Questions about Unicode Normalization Form

linux-fsdevel.vger.kernel.org archive mirror
 help / color / mirror / Atom feed

* Questions about Unicode Normalization Form
@ 2024-04-06  9:54 HAN Yuwei
  2024-04-06 13:26 ` James Bottomley
  0 siblings, 1 reply; 7+ messages in thread
From: HAN Yuwei @ 2024-04-06  9:54 UTC (permalink / raw)
  To: linux-fsdevel

[-- Attachment #1.1: Type: text/plain, Size: 653 bytes --]

Hi, all.

I have encountered someone else's Unicode Normalization Form(NF) problem 
today. And I wonder how Linux process filenames in Unicode.

After some search I found that everybody seems like processed it on user 
input level, and nothing is mentioned about how vfs or specific 
filesystem treated this problem. ZFS treated it with a option 
"normalization" explicitly. Windows (or NTFS?) says "There is no need to 
perform any Unicode normalization on path and file name strings".

Unicode have a dedicated FAQ about this: 
https://unicode.org/faq/normalization.html

Is there any conclusion or discussion I missed?

HAN Yuwei.

[-- Attachment #2: OpenPGP digital signature --]
[-- Type: application/pgp-signature, Size: 228 bytes --]

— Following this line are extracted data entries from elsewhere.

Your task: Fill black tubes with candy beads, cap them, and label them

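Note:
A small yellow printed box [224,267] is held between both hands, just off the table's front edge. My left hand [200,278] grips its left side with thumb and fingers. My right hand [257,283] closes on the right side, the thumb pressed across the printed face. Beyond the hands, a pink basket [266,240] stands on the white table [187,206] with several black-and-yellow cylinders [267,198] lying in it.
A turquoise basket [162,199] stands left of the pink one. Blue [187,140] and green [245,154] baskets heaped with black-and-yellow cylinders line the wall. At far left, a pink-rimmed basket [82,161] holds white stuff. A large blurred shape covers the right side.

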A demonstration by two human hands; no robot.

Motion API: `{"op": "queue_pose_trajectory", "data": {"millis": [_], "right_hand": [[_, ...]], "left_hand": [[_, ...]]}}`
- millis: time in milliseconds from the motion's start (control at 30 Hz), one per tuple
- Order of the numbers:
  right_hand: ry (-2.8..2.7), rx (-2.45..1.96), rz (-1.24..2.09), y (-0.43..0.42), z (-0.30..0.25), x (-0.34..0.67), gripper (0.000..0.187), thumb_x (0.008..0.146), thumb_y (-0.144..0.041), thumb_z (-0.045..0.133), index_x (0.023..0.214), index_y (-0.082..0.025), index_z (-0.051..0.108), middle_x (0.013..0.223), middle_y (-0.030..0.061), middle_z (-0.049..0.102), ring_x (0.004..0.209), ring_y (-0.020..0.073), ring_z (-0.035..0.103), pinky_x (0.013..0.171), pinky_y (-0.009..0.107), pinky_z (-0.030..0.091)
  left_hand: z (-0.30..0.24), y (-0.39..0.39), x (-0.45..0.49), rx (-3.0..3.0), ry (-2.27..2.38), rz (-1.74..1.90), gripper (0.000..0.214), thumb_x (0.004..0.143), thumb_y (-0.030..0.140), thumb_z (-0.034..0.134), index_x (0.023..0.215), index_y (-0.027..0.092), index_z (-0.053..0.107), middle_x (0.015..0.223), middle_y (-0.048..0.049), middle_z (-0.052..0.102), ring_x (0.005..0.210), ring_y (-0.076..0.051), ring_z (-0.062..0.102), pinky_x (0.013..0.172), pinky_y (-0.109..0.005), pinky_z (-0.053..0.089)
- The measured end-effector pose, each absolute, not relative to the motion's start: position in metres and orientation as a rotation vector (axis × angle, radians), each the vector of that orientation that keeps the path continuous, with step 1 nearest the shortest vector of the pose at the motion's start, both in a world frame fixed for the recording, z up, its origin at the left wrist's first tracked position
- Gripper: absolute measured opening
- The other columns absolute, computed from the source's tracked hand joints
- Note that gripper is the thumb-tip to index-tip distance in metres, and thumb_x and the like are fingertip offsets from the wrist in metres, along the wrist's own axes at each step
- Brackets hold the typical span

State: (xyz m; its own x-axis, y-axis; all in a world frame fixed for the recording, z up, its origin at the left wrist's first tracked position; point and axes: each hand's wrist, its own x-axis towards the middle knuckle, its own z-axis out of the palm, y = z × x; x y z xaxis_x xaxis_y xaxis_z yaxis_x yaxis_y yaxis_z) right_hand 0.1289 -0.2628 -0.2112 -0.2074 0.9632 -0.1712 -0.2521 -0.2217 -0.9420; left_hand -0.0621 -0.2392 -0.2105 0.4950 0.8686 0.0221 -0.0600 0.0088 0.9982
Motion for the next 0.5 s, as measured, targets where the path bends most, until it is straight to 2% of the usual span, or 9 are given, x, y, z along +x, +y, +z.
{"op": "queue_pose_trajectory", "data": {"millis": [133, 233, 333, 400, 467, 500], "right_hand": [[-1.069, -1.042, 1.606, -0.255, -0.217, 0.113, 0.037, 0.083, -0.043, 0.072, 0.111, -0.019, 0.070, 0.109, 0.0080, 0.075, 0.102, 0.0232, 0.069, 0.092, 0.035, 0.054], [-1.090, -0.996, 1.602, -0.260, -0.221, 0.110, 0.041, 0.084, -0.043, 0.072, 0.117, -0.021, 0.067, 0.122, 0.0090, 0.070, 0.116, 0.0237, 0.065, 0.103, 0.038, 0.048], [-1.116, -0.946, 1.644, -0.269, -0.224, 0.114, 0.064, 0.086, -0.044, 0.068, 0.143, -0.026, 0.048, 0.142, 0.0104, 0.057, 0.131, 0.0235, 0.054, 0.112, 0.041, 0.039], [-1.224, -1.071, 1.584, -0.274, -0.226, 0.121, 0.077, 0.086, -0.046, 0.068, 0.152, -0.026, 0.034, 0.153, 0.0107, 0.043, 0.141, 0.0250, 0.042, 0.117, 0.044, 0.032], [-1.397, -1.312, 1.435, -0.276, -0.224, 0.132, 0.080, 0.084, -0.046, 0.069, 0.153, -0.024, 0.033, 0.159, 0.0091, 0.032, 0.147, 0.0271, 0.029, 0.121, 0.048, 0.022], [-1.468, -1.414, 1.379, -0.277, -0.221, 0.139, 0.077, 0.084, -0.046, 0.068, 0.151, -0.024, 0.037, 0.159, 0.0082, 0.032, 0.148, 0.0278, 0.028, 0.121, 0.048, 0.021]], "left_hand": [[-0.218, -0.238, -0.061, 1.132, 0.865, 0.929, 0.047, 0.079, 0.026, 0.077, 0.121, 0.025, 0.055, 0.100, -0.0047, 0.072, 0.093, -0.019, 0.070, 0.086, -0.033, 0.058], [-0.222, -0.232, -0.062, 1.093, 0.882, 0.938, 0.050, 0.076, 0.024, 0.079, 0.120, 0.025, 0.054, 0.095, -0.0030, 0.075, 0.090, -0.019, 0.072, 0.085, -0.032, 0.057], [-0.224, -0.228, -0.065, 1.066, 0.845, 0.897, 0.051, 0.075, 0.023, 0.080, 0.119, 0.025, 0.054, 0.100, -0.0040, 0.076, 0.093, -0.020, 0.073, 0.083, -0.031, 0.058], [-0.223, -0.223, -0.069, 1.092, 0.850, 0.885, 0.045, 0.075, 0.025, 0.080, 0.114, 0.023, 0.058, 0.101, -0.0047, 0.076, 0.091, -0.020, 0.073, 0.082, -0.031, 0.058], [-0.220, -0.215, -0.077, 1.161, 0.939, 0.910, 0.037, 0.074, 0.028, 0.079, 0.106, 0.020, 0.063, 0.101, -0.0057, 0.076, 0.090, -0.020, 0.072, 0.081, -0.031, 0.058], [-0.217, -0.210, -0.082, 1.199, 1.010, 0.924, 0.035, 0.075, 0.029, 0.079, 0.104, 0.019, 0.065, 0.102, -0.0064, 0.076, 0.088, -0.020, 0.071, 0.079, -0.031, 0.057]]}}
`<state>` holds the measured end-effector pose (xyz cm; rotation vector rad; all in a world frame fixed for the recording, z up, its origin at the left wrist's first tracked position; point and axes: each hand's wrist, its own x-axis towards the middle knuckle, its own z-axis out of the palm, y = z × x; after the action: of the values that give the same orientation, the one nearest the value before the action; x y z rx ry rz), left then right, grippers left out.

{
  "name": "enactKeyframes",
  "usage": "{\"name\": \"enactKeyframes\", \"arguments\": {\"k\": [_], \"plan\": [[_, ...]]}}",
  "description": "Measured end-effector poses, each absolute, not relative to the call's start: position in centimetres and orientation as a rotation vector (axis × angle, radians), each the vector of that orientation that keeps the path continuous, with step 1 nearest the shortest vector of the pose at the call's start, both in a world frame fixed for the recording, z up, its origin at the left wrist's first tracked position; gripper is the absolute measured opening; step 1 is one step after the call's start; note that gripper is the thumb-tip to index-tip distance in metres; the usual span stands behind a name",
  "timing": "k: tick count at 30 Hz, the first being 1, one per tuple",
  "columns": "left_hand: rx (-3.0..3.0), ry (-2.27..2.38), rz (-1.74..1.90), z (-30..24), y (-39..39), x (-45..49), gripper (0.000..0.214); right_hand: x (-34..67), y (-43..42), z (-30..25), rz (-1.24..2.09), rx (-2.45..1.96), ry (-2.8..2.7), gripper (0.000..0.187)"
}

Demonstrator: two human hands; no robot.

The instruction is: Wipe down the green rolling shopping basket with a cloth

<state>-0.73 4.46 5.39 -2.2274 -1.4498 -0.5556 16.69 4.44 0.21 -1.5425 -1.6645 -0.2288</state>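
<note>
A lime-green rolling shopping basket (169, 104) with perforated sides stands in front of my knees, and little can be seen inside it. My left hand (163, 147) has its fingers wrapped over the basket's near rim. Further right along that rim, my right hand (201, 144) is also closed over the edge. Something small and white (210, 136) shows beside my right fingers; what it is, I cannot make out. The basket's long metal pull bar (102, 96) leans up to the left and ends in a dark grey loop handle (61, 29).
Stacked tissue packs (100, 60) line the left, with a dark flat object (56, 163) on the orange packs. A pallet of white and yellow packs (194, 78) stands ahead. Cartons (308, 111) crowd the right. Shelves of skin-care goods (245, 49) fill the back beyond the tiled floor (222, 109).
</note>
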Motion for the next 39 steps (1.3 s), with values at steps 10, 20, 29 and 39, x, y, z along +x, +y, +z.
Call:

^ permalink raw reply	[flat|nested] 7+ messages in thread

* Re: Questions about Unicode Normalization Form
  2024-04-06  9:54 Questions about Unicode Normalization Form HAN Yuwei
@ 2024-04-06 13:26 ` James Bottomley
  2024-04-06 15:15   ` HAN Yuwei
  0 siblings, 1 reply; 7+ messages in thread
From: James Bottomley @ 2024-04-06 13:26 UTC (permalink / raw)
  To: HAN Yuwei, linux-fsdevel

[-- Attachment #1: Type: text/plain, Size: 887 bytes --]

On Sat, 2024-04-06 at 17:54 +0800, HAN Yuwei wrote:
> Hi, all.
> 
> I have encountered someone else's Unicode Normalization Form(NF)
> problem today. And I wonder how Linux process filenames in Unicode.
> 
> After some search I found that everybody seems like processed it on
> user input level, and nothing is mentioned about how vfs or specific 
> filesystem treated this problem. ZFS treated it with a option 
> "normalization" explicitly. Windows (or NTFS?) says "There is no need
> to perform any Unicode normalization on path and file name strings".
> 
> Unicode have a dedicated FAQ about this: 
> https://unicode.org/faq/normalization.html
> 
> Is there any conclusion or discussion I missed?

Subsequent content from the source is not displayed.